## WHAT YOU ARE ASKED TO DO:
Go through the records line by line. Report how many lines contain "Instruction", with nothing else.

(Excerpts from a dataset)
*-*-*

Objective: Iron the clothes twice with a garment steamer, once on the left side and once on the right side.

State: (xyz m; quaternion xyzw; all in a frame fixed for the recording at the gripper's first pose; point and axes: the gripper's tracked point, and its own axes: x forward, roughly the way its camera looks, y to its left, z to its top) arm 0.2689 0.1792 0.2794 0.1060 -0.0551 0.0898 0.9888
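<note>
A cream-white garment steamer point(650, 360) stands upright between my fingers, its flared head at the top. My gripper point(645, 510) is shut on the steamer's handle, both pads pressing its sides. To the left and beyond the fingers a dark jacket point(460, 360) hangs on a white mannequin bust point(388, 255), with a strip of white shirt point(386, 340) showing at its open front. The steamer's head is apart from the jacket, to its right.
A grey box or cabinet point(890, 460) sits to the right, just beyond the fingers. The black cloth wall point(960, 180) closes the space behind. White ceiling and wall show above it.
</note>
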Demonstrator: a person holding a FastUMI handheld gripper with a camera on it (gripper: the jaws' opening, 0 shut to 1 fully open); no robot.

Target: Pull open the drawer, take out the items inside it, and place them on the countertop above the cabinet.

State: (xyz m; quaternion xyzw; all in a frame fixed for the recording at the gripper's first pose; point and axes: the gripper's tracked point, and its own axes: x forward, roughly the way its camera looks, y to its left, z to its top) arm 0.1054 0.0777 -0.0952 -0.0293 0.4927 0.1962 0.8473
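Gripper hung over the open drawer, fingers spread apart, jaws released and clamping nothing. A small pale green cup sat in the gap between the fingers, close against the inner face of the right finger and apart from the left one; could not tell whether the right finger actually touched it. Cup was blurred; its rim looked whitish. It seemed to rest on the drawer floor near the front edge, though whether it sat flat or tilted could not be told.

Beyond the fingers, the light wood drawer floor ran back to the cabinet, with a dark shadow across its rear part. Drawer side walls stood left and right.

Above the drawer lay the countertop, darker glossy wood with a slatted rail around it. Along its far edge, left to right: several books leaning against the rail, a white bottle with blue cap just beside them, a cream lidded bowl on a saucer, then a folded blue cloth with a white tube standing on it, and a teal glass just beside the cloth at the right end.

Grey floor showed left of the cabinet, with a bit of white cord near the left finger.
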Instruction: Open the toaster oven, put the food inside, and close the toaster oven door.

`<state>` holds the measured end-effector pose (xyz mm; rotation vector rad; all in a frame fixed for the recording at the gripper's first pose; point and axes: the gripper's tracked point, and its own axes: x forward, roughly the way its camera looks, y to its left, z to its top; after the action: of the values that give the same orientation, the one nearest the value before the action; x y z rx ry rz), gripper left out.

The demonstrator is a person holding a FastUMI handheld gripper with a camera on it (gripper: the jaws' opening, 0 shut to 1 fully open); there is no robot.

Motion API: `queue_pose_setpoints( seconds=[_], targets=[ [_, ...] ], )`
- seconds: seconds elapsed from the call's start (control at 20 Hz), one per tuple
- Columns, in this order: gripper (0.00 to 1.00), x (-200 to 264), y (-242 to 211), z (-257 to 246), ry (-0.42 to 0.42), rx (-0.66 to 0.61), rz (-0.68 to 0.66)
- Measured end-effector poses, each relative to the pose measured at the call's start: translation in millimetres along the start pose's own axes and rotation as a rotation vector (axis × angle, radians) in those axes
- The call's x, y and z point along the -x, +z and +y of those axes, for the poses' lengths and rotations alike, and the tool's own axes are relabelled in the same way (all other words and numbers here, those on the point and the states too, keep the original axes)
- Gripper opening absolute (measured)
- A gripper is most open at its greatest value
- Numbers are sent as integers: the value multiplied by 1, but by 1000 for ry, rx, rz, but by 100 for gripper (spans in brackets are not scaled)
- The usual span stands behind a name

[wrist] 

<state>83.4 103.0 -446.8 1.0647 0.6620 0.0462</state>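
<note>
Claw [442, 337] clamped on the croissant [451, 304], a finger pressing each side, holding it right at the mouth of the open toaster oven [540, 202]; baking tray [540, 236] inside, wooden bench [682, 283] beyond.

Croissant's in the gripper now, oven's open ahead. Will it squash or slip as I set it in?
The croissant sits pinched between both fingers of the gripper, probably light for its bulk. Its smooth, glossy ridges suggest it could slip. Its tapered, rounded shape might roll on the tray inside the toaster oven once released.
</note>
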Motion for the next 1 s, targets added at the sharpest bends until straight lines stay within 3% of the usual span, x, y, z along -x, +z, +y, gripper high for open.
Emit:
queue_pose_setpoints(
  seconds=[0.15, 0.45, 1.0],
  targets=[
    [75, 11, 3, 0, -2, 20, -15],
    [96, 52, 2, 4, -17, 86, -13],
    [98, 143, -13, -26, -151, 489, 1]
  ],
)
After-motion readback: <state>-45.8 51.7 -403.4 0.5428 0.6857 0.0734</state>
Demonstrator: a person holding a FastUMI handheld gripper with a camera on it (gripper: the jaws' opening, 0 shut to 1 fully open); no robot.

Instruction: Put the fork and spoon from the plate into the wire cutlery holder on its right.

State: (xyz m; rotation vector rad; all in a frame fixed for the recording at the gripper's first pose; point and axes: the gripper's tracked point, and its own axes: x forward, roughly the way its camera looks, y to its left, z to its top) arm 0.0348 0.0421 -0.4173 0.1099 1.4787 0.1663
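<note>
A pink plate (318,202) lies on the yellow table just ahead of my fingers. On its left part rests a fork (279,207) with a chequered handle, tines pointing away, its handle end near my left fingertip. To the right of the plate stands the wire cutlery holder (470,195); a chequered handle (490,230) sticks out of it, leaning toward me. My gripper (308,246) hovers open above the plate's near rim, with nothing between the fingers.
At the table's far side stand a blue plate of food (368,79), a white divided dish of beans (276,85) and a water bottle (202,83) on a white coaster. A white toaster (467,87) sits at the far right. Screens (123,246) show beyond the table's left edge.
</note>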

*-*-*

## OUTPUT BELOW:
2